TASK REQUIREMENTS:
Filter the entries for lines with the word "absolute".

:: AVAILABLE DATA ::

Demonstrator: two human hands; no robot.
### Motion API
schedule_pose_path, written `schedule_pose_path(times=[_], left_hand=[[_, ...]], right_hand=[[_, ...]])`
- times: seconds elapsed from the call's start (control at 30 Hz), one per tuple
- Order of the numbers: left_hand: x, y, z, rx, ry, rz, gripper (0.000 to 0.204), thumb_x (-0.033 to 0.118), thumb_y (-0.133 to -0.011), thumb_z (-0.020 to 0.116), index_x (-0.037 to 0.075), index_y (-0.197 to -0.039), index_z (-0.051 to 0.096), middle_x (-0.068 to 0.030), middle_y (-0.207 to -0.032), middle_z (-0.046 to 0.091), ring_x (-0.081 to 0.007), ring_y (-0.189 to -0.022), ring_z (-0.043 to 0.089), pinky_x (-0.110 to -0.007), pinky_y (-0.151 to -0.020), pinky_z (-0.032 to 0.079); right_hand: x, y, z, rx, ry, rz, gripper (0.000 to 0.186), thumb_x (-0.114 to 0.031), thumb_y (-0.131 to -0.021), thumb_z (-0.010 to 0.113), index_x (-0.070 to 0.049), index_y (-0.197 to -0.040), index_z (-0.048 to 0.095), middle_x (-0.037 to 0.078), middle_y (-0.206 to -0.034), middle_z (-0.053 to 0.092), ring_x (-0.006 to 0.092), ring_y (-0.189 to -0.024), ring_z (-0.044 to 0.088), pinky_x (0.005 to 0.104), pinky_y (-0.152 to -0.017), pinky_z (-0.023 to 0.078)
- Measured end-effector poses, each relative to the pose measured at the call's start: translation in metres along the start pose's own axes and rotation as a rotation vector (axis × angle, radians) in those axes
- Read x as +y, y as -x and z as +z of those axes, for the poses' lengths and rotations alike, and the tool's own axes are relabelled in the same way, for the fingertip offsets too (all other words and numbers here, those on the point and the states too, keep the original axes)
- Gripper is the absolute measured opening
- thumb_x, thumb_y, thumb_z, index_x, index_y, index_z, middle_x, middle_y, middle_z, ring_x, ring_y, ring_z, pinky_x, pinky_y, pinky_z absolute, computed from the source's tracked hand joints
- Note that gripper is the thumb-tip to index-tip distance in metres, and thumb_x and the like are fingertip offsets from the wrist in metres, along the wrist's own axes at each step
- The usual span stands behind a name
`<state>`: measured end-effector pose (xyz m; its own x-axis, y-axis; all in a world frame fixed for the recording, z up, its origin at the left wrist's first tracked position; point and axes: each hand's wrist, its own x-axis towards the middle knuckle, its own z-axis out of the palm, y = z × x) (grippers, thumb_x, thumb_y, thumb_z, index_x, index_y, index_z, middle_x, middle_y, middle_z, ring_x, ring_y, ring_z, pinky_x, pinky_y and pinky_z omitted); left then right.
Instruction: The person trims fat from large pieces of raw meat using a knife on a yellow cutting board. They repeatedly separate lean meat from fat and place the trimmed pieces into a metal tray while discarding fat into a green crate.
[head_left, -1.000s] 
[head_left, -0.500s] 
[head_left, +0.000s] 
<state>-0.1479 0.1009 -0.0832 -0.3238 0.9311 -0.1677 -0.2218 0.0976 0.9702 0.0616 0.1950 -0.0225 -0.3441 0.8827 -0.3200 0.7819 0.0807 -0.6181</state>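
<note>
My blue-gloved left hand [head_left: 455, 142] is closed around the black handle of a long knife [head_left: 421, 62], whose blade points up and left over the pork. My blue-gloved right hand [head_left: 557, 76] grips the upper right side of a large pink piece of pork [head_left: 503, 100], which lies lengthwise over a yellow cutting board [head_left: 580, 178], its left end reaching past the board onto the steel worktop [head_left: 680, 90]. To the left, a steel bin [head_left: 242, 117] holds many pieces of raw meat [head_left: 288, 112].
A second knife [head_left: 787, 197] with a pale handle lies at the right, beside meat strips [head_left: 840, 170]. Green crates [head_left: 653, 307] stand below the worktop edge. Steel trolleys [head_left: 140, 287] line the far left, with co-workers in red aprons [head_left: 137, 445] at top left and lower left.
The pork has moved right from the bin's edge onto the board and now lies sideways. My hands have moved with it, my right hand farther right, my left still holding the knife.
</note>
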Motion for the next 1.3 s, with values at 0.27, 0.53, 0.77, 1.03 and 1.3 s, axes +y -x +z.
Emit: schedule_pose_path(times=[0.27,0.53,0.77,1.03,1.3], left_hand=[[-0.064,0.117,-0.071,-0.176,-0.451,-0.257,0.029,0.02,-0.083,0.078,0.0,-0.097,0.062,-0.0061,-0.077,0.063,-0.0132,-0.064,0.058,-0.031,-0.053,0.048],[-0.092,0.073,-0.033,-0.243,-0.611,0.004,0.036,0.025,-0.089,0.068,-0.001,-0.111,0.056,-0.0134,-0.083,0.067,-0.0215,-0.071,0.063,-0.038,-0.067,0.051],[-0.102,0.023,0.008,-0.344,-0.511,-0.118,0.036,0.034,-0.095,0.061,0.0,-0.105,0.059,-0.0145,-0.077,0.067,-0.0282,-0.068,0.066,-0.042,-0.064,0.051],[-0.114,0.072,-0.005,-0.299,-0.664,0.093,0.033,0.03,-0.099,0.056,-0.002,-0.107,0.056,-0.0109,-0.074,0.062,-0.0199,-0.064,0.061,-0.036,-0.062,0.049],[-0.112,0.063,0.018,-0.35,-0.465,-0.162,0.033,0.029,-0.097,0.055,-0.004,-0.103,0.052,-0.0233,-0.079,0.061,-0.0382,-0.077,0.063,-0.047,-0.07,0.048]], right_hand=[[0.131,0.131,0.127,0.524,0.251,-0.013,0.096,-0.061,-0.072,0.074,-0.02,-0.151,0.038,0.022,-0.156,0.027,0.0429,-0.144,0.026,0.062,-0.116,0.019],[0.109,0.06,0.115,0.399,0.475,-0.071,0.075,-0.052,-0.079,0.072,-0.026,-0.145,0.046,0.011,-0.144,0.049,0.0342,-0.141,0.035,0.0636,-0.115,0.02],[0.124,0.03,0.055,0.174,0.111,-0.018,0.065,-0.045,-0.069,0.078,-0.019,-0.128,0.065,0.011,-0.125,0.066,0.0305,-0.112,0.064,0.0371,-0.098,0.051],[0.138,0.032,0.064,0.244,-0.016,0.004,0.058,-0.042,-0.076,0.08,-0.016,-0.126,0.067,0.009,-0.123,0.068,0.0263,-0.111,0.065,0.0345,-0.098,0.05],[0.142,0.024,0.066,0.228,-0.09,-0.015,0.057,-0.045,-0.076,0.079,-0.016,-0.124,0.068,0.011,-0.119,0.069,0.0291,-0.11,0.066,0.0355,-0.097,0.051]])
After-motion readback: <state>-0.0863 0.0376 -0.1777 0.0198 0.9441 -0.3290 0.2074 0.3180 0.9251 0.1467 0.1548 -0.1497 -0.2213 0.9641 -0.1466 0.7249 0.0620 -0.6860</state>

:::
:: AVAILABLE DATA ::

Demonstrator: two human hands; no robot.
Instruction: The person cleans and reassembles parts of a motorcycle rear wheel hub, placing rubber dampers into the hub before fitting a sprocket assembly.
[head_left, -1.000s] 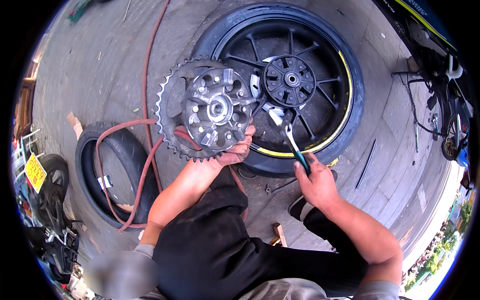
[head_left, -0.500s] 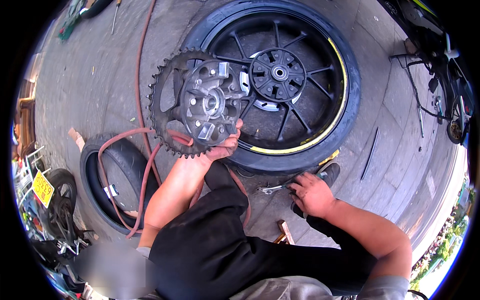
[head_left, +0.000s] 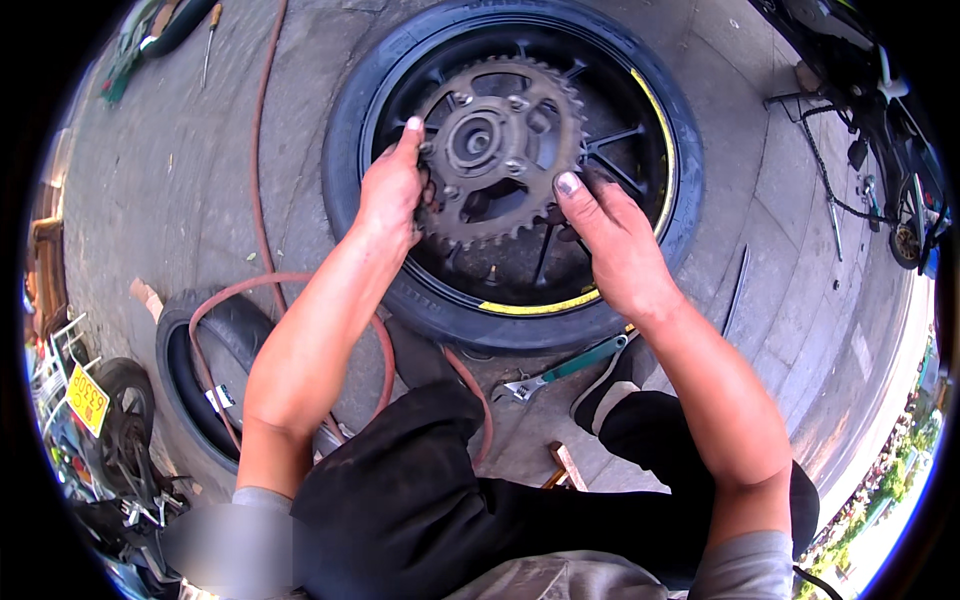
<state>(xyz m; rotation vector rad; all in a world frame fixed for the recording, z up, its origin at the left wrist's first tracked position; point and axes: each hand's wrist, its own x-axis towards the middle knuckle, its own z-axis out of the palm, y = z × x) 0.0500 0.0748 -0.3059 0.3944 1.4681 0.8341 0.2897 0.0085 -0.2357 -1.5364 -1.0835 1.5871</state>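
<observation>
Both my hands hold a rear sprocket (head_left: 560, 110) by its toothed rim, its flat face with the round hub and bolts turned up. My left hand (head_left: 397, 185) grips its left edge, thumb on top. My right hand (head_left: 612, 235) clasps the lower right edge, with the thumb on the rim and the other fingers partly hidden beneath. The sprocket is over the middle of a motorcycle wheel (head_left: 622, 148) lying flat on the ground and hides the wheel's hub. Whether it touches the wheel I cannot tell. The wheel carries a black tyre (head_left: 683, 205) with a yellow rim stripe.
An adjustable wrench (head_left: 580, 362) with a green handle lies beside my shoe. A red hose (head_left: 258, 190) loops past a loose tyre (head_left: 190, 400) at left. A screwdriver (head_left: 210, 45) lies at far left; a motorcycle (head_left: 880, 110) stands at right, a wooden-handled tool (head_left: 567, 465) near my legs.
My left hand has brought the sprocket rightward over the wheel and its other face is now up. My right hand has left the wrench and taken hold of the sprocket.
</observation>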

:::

RESULT FOR THIS TASK:
- Gripper is the absolute measured opening
- thumb_x, thumb_y, thumb_z, index_x, index_y, index_z, middle_x, middle_y, middle_z, ring_x, ring_y, ring_z, pinky_x, pinky_y, pinky_z absolute, computed from the source's tracked hand joints

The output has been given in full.